Summary — S.768 (Resolve to create a Special Commission on Affordable Housing Insurance)
Status
- Introduced (Massachusetts Senate) — filed 1/15/2025; read/referred in February 2025.
- Listed as SUBSTITUTED BY A2250 (i.e., the Senate resolve was replaced by/handled through a companion House measure A2250).
- Hearing scheduled: 09/15/2025 (10:30 AM–1:00 PM, room A‑1).
- Administrative note: the docket text is a Massachusetts resolve presented by Sen. John F. Keenan. Some provided metadata (sponsors that look federal) appears inconsistent with the Massachusetts bill text.
Purpose
- Establish a 10‑member special commission to develop a statutory and regulatory framework addressing how insurance companies set property insurance rates for:
- Properties subject to affordability restrictions (e.g., income‑restricted/regulated affordable housing), and
- Properties where tenants use housing vouchers (in whole or in part) to pay rent.
Key provisions
- Commission charge: study insurance rate‑setting practices that affect affordable housing and voucher‑tenant properties and develop recommendations — including proposed legislation and regulations — to address identified problems.

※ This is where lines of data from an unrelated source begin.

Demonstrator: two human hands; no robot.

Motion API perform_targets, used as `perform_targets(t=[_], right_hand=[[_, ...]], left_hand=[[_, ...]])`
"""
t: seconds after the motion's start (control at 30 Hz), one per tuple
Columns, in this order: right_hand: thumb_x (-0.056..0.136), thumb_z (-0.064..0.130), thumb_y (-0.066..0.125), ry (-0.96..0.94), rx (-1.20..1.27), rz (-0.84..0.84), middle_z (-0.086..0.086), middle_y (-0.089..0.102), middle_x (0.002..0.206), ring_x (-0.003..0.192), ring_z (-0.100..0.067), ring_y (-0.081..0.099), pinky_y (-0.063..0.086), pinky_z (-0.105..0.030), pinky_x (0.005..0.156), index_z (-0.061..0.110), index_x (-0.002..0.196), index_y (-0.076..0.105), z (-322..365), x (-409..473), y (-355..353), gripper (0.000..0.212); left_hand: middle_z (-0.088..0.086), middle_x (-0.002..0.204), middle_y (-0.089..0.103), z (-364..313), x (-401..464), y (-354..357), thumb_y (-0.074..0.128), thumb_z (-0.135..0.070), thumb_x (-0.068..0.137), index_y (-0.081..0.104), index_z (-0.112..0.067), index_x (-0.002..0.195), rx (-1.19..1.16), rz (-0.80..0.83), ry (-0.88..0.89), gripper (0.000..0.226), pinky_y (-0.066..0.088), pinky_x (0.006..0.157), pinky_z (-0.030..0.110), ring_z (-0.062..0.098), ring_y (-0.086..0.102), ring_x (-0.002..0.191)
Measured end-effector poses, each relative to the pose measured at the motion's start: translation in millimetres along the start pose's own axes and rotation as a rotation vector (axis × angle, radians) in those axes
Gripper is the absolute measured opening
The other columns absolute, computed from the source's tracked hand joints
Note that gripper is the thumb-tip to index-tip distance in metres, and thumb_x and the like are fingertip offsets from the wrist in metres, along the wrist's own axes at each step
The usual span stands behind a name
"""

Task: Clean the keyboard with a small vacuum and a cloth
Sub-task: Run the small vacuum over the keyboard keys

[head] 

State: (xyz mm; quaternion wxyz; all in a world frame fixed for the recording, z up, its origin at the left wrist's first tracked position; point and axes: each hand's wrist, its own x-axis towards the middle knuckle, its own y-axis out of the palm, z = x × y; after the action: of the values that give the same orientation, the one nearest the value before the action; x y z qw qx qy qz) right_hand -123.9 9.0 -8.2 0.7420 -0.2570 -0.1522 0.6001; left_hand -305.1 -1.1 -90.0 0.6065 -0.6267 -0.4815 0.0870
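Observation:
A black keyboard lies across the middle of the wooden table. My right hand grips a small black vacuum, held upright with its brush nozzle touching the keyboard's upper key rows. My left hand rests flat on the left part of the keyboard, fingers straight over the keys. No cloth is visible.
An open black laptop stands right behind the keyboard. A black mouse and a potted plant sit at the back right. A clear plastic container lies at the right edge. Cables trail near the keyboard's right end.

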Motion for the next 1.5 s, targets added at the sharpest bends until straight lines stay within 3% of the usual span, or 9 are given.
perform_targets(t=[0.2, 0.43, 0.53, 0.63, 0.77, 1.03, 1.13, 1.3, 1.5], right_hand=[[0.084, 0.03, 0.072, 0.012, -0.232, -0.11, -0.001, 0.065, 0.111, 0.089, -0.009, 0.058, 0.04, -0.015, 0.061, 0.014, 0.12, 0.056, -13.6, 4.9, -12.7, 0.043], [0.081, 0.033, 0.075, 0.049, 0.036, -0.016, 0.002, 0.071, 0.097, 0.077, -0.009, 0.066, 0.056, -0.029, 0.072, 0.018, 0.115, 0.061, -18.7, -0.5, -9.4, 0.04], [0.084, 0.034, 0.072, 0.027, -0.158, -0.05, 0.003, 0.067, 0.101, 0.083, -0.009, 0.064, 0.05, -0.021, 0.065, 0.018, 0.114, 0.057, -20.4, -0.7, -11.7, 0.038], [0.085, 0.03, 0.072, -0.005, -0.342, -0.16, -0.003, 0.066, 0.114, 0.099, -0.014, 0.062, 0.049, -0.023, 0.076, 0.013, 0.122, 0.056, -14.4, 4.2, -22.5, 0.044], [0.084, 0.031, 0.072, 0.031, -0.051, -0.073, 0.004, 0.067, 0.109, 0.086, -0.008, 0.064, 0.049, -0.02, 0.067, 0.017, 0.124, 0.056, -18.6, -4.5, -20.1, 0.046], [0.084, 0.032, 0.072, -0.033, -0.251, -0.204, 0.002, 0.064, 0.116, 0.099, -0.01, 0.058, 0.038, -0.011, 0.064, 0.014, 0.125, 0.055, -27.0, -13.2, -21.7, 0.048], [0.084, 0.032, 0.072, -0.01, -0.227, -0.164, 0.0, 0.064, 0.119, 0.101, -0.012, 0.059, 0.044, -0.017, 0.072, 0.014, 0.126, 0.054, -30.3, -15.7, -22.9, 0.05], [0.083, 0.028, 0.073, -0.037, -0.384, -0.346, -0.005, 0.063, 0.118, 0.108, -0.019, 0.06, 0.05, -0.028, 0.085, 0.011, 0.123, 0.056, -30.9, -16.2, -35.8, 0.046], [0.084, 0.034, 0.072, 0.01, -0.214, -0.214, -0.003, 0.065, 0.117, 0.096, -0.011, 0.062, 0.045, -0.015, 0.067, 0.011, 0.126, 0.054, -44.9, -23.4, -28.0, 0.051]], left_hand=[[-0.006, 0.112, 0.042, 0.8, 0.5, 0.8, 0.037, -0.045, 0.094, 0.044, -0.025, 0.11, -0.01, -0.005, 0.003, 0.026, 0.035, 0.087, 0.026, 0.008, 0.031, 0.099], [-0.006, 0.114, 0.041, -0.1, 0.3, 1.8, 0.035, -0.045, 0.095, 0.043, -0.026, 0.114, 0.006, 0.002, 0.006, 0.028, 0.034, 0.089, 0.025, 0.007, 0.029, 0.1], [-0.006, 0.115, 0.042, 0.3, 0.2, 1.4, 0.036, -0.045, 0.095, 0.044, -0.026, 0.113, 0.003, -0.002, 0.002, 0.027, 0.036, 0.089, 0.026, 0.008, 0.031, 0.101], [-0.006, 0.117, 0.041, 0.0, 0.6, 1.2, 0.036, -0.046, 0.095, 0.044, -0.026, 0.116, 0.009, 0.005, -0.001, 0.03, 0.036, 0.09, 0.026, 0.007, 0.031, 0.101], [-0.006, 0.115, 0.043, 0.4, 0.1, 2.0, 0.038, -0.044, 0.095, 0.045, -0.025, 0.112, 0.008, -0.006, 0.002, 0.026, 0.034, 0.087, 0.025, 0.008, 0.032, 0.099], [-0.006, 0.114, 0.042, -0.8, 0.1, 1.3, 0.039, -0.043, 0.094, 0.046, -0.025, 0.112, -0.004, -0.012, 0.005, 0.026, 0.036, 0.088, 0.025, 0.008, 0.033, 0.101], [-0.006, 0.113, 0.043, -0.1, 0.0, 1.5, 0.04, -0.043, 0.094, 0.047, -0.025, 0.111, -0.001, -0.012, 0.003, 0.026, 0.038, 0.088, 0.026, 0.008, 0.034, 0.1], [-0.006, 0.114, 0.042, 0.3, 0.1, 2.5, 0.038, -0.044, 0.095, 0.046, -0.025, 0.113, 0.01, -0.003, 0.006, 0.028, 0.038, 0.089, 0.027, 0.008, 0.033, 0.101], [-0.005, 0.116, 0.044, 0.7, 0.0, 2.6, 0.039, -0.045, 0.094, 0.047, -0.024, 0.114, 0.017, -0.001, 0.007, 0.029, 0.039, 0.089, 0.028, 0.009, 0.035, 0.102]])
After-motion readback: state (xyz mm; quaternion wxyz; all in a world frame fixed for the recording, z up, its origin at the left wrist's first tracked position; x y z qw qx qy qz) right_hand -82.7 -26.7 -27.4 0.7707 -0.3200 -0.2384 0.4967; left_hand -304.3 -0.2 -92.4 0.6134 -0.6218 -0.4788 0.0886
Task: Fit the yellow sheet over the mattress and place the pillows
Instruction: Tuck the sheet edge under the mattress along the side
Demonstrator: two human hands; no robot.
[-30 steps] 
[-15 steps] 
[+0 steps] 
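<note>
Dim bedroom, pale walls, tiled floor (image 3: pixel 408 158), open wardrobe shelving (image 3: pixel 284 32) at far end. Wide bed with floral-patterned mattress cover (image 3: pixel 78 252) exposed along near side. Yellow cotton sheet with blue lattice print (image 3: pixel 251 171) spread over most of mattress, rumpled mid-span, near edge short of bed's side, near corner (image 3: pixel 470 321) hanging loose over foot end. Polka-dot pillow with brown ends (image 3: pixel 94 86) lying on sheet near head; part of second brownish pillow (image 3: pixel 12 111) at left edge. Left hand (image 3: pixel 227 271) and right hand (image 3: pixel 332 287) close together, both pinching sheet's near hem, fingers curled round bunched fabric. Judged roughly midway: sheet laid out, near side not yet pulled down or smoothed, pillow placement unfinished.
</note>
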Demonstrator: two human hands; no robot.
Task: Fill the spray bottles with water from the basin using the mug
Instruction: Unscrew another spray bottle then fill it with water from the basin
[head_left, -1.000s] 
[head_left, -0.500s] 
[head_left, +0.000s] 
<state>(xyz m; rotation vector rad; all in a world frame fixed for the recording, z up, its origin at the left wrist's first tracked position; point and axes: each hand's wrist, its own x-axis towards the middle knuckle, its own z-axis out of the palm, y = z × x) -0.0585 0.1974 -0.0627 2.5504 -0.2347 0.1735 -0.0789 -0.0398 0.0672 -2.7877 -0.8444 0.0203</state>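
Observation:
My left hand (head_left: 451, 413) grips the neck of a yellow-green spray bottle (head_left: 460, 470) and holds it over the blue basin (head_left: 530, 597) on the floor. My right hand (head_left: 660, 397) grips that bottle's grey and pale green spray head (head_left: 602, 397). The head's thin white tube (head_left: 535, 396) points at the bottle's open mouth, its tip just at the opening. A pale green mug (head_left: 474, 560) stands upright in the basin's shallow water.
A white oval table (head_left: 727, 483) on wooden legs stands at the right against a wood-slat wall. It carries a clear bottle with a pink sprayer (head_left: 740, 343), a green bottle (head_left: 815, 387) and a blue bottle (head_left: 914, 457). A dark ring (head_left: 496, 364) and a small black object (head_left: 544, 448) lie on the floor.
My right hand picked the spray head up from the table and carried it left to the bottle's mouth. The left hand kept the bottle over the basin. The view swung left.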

- Deliverable: a written report with findings and any proposed legislation to be submitted to:
- The House and Senate Committees on Ways and Means,
- The Joint Committee on Financial Services, and
- The Joint Committee on Housing.
- Deadline: report due no later than December 31, 2026.
Commission composition (10 members)
- 1 member of the Massachusetts House of Representatives (no party designation required).
- 1 member of the Massachusetts Senate (no party designation required).
- Commissioner of Insurance (or designee) — will serve as chair.
- Secretary of the Executive Office of Housing and Livable Communities (or designee).
- Attorney General (or designee).
- One representative each from:
- Citizens’ Housing and Planning Association (CHAPA),
- Massachusetts Association of Community Development Corporations,
- Builders of Color Coalition,
- NAIOP Massachusetts (commercial/industrial real estate association),
- An insurance trade association.
Who would be affected
- Owners and managers of income‑restricted/regulated affordable housing.
- Landlords and properties that accept housing vouchers.
- Tenants using vouchers.
- Insurance carriers and brokers underwriting residential and mixed‑use properties.
- State regulators (Division of Insurance), housing agencies, community development corporations, and housing advocates.
Potential impact
- The commission’s recommendations could lead to changes in state law or regulations to:
- Reduce unintended insurance‑related barriers or cost drivers for affordable housing,
- Encourage insurer practices that do not penalize properties with voucher tenants or affordability restrictions,
- Improve insurance market access or affordability for affordable housing providers.
- Actual impact depends on whether the commission’s recommendations are adopted by the Legislature/regulatory agencies.
Procedural/timeline notes
- The resolve directs a study with a fixed reporting deadline (12/31/2026).
- The document indicates substitution by a House companion (A2250), so substantive action may proceed through that vehicle.
- A public hearing was scheduled for 09/15/2025, indicating the measure was still under consideration after introduction.
Notes on inconsistencies
- The body of the bill text is a Massachusetts resolve regarding affordable housing insurance. Some metadata (a list of U.S. senators as sponsors and an initial bill title about breast cancer screening for incarcerated individuals) appears unrelated or erroneous. This summary is based on the Massachusetts resolve text establishing the special commission.